Justifiably acclaimed as a chronicle of war-ravaged woe and resilience under occupation, Norman Lewis' published diary "Naples '44" — about the young British intelligence officer's experiences in the southern Italian city following the American Fifth Army's invasion — has been given a feature-length companion guide in the form of a same-titled documentary.
Francesco Patierno's collage-like approach marries Benedict Cumberbatch's narration of judiciously chosen passages with thematically matching archival footage of World War II-era occupied Naples, scenes from Naples-set movies, and contemporary shots in which an older, reminiscing gentleman — presumably a Lewis stand-in — strolls those same streets.
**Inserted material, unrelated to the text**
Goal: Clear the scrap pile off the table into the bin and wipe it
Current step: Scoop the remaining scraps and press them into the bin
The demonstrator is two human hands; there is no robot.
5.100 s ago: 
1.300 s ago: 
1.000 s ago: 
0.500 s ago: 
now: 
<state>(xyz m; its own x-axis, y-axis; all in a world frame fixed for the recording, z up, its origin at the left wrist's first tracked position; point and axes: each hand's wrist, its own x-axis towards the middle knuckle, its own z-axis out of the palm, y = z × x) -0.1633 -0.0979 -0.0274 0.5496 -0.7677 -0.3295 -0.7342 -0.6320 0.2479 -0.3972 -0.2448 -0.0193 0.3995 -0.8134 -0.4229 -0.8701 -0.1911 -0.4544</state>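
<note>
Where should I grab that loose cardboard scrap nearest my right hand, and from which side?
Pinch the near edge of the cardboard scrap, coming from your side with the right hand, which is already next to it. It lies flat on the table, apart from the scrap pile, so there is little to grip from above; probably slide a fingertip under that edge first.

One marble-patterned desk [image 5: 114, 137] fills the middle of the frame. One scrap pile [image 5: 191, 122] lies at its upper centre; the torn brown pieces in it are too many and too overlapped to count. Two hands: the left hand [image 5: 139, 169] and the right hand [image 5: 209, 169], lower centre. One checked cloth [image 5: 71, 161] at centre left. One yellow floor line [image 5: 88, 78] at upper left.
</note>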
The read-aloud excerpts speak to Lewis' elegant, empathetic powers of observation: blind, hungry children ignored by a restaurant's diners; the ingenuity of black marketeers and prostitutes; stricken housewives in a daily grind of survival; and an elderly lawyer friend clinging to the vestiges of a former life and playing the "uncle from Rome" at funerals for cash.
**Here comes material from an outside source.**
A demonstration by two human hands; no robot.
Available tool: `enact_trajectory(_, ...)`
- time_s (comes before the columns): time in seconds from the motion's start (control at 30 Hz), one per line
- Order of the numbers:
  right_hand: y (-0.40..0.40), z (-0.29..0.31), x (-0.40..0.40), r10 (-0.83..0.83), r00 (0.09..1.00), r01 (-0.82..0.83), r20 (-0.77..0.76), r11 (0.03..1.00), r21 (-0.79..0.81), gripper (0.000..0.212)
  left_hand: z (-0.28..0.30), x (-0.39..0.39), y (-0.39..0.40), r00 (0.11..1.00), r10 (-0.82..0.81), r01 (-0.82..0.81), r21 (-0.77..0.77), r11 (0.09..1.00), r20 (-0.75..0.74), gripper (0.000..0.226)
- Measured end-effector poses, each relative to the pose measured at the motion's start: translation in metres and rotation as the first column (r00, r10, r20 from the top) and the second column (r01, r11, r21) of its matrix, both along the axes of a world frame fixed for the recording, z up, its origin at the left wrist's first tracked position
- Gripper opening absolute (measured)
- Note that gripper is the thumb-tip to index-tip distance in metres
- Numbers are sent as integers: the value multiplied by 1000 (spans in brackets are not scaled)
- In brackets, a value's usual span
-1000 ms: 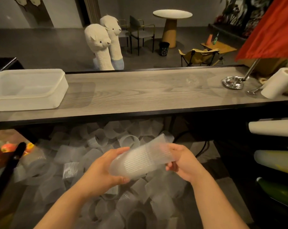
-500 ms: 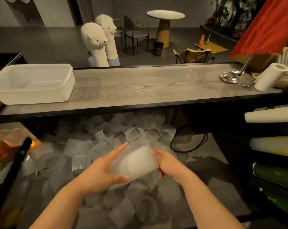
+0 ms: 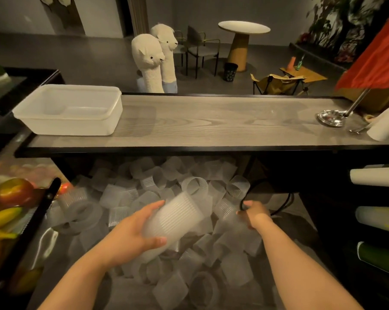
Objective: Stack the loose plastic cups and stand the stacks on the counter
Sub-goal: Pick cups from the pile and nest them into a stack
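My left hand (image 3: 133, 233) grips a short stack of ribbed clear plastic cups (image 3: 177, 218), held on its side with the open end toward the upper right. My right hand (image 3: 255, 214) has left the stack and reaches down to the right, its fingers touching a loose cup (image 3: 232, 220) in the pile. Whether they close round it is unclear. Several loose clear cups (image 3: 153, 186) lie scattered over the floor under the grey wooden counter (image 3: 211, 121).
A white plastic tub (image 3: 70, 108) stands on the counter's left end. At its right end are a metal stand base (image 3: 331, 117) and a paper towel roll (image 3: 385, 121). A fruit tray (image 3: 10, 204) sits at left, rolled items on shelves (image 3: 376, 180) at right. A black cable (image 3: 278, 206) lies near my right hand.
My right hand let go of the stack and moved right and down to the loose cups. The left hand keeps the stack. The view tilted down a little.
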State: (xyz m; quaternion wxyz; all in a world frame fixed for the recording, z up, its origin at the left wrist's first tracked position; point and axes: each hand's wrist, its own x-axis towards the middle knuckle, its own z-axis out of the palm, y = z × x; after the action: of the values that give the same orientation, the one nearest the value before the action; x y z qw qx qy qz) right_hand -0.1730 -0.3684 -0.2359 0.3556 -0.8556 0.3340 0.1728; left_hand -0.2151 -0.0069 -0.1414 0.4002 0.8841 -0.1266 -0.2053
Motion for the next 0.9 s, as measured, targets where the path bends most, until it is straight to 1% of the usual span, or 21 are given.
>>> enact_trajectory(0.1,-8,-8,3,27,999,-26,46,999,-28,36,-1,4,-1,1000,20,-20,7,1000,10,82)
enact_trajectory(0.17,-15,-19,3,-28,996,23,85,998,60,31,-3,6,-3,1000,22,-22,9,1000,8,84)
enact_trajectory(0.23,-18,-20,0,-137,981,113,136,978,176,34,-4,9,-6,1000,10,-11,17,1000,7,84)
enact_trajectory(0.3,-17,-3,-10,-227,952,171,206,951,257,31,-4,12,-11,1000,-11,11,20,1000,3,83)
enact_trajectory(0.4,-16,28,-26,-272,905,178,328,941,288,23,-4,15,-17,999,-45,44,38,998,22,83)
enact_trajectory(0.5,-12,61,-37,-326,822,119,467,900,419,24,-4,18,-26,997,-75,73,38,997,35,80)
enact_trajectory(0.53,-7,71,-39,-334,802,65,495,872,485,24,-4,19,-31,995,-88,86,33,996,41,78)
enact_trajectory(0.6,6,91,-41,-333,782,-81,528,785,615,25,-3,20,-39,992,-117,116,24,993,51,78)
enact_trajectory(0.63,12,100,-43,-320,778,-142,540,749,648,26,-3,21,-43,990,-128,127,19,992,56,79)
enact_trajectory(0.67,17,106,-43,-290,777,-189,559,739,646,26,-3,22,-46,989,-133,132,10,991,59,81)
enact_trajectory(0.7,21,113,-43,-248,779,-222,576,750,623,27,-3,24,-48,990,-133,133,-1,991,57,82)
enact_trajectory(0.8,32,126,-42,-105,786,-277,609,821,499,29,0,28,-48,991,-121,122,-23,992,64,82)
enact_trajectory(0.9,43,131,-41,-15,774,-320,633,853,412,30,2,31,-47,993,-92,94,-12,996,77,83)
Lewis' account of Vesuvius's ill-timed eruption during his time there is masterful, as are his depictions of the citizenry's struggle to maintain religious devotion and reignite political passions. The movie around Cumberbatch's coolly spoken narration, however, is haphazardly assembled in tone, with no clear reason to include lengthy clips from Mike Nichols' "Catch-22" or Liliana Cavani's "The Skin" (among others) aside from their story-positioned relevance to the city at the time.
At most, "Naples '44" makes a solid case for turning to Lewis' prose and getting the full effect of his year there that way.